Scenario Analysis: Multiple Evolutionary Paths
Based on current information, Strategy’s future may unfold along several possible paths:
Optimistic Scenario (Market Continues Upward)
- Trigger: Bitcoin price stabilizes, rebounds, and breaks new highs; market sentiment is exuberant.
- Outcome: Company’s NAV premium widens, financing plan is oversubscribed. The $44.1 billion "firepower" quickly converts into purchasing power for over 500,000 Bitcoins, further pushing prices higher and creating positive feedback. Strategy becomes the industry’s undisputed "central bank," with its holding position even more secure and both stock and Bitcoin prices soaring.
Baseline Scenario (Volatility and Competition)
- Trigger: Bitcoin price fluctuates within a range; market participants rationally assess NAV premium.
- Outcome: Financing plan is executed in phases, with purchase pace tied to price and NAV premium. The company continues accumulating, but at a slower rate. More imitators emerge, but none match Strategy’s scale or efficiency. Its stock price tracks Bitcoin’s movements, but with greater volatility.
Pessimistic Scenario (Deep Market Correction)
- Trigger: Macroeconomic deterioration or major crypto "black swan" event causes Bitcoin price to plummet below average cost.

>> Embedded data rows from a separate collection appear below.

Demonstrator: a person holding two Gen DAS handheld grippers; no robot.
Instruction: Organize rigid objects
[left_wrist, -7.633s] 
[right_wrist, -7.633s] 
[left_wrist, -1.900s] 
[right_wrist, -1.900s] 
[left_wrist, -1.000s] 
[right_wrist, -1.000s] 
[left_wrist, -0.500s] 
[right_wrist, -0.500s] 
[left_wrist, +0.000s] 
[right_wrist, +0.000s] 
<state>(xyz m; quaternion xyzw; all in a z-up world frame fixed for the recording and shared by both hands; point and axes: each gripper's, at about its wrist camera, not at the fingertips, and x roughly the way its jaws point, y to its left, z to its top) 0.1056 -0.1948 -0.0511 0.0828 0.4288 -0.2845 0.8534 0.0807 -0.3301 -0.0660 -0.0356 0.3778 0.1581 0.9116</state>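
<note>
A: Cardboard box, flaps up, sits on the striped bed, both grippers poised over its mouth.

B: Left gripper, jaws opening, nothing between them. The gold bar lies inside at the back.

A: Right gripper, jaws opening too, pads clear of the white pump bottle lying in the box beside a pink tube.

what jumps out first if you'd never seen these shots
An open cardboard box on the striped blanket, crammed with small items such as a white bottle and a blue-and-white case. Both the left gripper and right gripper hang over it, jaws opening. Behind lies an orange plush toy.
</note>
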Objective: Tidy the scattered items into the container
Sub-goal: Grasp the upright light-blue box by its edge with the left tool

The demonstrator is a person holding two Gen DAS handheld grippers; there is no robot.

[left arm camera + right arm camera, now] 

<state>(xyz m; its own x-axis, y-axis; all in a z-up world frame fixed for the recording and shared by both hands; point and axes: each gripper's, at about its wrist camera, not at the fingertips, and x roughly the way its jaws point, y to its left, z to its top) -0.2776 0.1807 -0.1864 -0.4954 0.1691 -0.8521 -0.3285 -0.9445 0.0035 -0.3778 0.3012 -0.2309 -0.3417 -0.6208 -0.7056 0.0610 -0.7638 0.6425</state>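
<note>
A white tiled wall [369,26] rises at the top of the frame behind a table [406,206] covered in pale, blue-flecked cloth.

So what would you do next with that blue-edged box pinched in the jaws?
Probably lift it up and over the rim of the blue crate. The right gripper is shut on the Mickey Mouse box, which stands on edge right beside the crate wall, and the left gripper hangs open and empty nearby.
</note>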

- Outcome: Financing channels are blocked. Preferred shares (STRC) may fall below $100, losing appeal. NAV premium disappears or turns into a discount. The company may be forced to pause purchases and face selling pressure and activism from current shareholders. Although its Bitcoin holdings have never been liquidated historically, doubts about the sustainability of its leveraged model would sharply weaken its financing ability, creating a negative spiral.
Conclusion
Michael Saylor’s Strategy, through its unwavering "Orange March," has revealed the ultimate form of corporate Bitcoin allocation. The 762,099 Bitcoins and the subsequent $44.1 billion financing plan are not just numbers—they are a declaration of binding the company’s fate to Bitcoin. For individual investors, watching Strategy’s moves is not only tracking a crypto whale, but also a window into how corporate capital and traditional financial markets are reshaping the crypto asset landscape. In this ongoing "Orange March," we see endless possibilities for model innovation, but must always remain alert to the inherent fragility of leverage.